Katie Paterson for Exhibition Road Show: Campo del Cielo, Field of the Sky

In 2011, I was approached by the arts producer Di Robson of DREAM to create a new commission for Exhibition Road Show, a festival of the arts and science taking place on the Road over the Olympics between 28 July and 5 August 2012.

In 2011, I was approached by the arts producer Di Robson of DREAM to create a new commission for Exhibition Road Show, a festival of the arts and science taking place on the Road over the Olympics between 28 July and 5 August 2012.

My proposal for the festival was to take a meteorite that has travelled through space and time for 4.5 billion years, cast it, melt it, then recast back into a new version of itself. The artwork would be placed on the Road, for audiences to gather around and touch.

The ancient meteorite I chose to work with was found in the Formosa province of Argentina in the area known as Campo del Cielo, or Field of the Sky, which informed the title of my work. This meteorite lay buried below the earth for over 5,000 years. I undertook a great deal of research finding this particular meteorite; through books, journals, auctions and online resources, and via discussions with many specialists and meteorite hunters.

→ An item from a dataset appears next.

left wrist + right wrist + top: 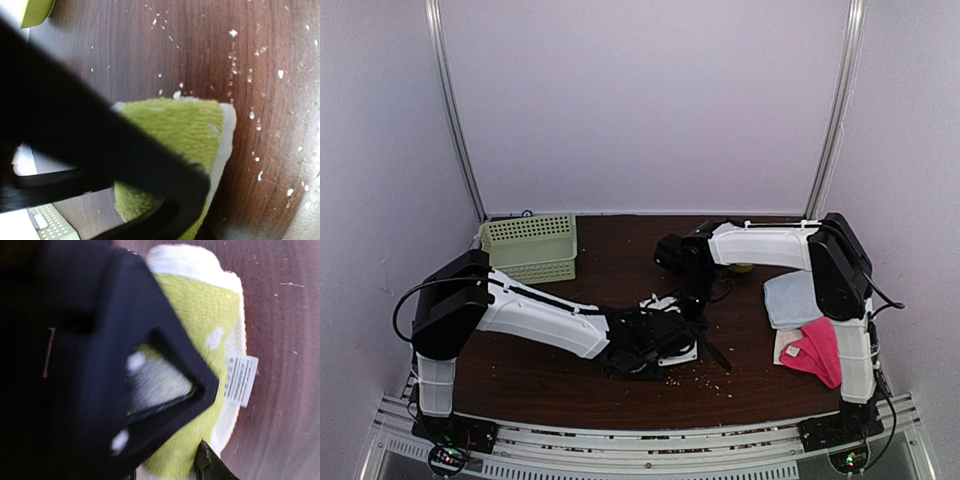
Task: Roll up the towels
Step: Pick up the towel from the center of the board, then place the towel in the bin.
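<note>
Yellow towel (170, 130) beneath left fingers (75, 135)

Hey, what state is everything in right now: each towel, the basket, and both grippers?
yellow towel: bunched thick, white backing showing
light blue towel: flat, unrolled
cream towel: flat, partly covered
pink towel: crumpled on the cream towel
green basket: upright
left gripper: at the yellow towel, grip unclear
right gripper: at the yellow towel, grip unclear

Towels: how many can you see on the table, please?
4: yellow towel at centre, blue towel right, pink towel nearer, cream towel beneath it; more may be hidden.
</note>
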`<state>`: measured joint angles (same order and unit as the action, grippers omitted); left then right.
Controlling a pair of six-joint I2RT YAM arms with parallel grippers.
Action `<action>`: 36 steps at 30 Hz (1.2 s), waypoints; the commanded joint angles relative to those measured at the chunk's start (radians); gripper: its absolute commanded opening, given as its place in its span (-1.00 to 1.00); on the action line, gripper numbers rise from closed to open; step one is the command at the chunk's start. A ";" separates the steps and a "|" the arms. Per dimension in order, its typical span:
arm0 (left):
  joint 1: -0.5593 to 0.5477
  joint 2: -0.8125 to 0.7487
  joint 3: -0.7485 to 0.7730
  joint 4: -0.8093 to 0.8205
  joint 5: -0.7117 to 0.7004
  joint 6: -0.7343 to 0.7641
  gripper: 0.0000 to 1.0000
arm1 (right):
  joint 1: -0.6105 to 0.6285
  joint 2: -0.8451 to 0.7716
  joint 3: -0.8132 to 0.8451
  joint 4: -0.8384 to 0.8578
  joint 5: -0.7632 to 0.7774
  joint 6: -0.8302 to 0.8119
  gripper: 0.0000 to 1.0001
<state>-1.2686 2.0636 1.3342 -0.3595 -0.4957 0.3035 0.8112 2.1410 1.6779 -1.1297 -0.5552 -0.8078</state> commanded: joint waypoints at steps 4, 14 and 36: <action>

As a tiny planet older than the earth, a fractured element of another, the meteorite made its way through space for millennia after millennia. By melting it entirely, I like to think I'm creating a newly formed yet still ancient meteorite. The iron, small rocks, metal and dust inside, becomes reformed, and the layers of its cosmic lifespan - the warping of space and time, the billions of years of pressure and change, formation and erosion - become collapsed, transformed and renewed, in this alchemical, almost ritualistic process. The outer sculptural form shaped precisely as when the meteorite arrived on earth, a trace of its cosmic memory.

The experience of casting the meteorite was fascinating; I have never worked in this way before. The 110 kilo meteorite was sunk in a bath of silicon, and after setting, emerald green wax was poured inside. The wax, retaining the intricate surface details of the meteorite, was dipped in white ceramic over and over, creating an empty shell. The day we melted down the meteorite at a foundry in east London was unforgettable. The meteorite was cut into pieces and heated to over 1700 degrees. It was a nerve-wracking and exciting moment, to watch the bright molten metal, a luminous fountain, being poured into the cast.

From Saturday 28 July, this piece of our shared history will be exhibited on Exhibition Road. For nine days, the cosmic becomes personal, as viewers are permitted to touch and interact with the installation.

After the festival ends, Campo del Cielo, Field of the Sky will be exhibited at different locations in the UK and further afield. In years to come, my aim is to launch the meteorite back into space, so it once again showers the earth in tiny pieces.